Initializing a fresh instance
When a container is started for the first time, a new database with the specified name will be created and initialized with the provided configuration variables. Furthermore, it will execute files with extensions .sh, .sql and .sql.gz that are found in /docker-entrypoint-initdb.d. Files will be executed in alphabetical order. You can easily populate your mysql services by mounting a SQL dump into that directory and provide custom images with contributed data. SQL files will be imported by default to the database specified by the MYSQL_DATABASE variable.
What would be the best way to enable binary logging using the official mysql image?
I have tried using the mysql:5.7 image, overriding the command when running it to also pass through the startup options to enable binary logging to mysqld (see below).
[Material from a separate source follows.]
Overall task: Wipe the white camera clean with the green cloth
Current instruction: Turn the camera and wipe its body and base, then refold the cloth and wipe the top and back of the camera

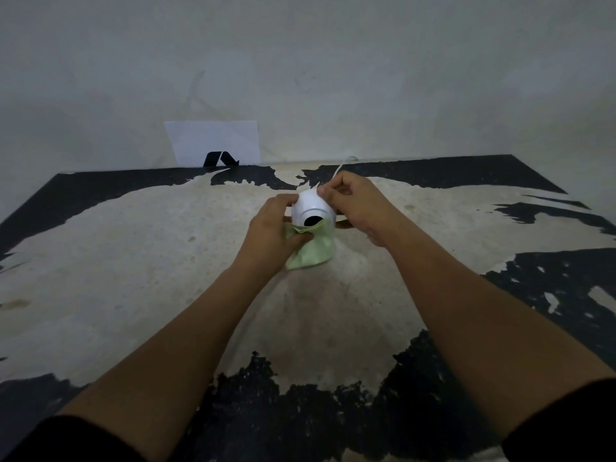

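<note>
A round white camera [310, 206] with a black lens facing me stands at the middle of the table. The pale green cloth [315, 250] is pressed against its lower front and hangs down over its base. My left hand [276, 233] holds the cloth, thumb on the fabric just below the lens, fingers touching the camera's left side. My right hand [355, 203] grips the camera's upper right side with its fingertips. A thin white cable [341, 166] runs from the camera's back toward the wall.
The table [133, 261] has a worn beige top with black patches along its edges. A white paper sheet [216, 138] with a black mark leans on the wall behind the far left edge. The wall stands close behind.
</note>
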Tool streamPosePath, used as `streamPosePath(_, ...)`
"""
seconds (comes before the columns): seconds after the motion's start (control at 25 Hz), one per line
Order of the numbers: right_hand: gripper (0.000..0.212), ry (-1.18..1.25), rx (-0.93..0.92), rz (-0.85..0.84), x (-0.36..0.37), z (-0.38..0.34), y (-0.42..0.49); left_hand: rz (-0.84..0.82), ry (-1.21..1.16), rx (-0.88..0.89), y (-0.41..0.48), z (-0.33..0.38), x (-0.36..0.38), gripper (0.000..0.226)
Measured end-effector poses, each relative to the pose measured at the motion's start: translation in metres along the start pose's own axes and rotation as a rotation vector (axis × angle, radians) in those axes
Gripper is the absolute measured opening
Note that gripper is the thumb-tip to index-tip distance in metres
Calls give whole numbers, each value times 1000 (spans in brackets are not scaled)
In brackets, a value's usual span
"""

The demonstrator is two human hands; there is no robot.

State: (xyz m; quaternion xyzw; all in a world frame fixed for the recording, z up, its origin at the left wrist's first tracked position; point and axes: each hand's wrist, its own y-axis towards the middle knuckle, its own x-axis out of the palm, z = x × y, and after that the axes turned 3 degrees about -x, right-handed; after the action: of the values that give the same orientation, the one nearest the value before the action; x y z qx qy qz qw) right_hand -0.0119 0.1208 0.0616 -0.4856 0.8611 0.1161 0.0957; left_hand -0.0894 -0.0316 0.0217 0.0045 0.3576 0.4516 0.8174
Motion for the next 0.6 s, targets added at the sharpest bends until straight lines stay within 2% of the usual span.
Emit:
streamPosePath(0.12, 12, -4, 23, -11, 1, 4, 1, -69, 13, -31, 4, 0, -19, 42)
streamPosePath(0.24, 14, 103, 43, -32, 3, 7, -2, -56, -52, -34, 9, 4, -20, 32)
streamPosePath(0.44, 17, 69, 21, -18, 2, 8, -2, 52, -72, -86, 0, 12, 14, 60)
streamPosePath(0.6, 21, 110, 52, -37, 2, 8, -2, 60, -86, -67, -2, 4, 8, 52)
The problem with this approach is that the mysql user does not have permission to write to the /var/log/mysql directory.
The run command:
docker run -d \
--name mysql \
-v /var/lib/mysql:/var/lib/mysql \
mysql:5.7 \
mysqld \
--datadir=/var/lib/mysql \
--user=mysql \
--server-id=1 \
--log-bin=/var/log/mysql/mysql-bin.log \
--binlog_do_db=test
The output:
mysqld: File '/var/log/mysql/mysql-bin.index' not found (Errcode: 2 - No such file or directory)
Should I fork the repository and add a volume for /var/log/mysql which the mysql user can write to and create a custom image, or is there a better way to do it? Is this possible using only the official mysql image?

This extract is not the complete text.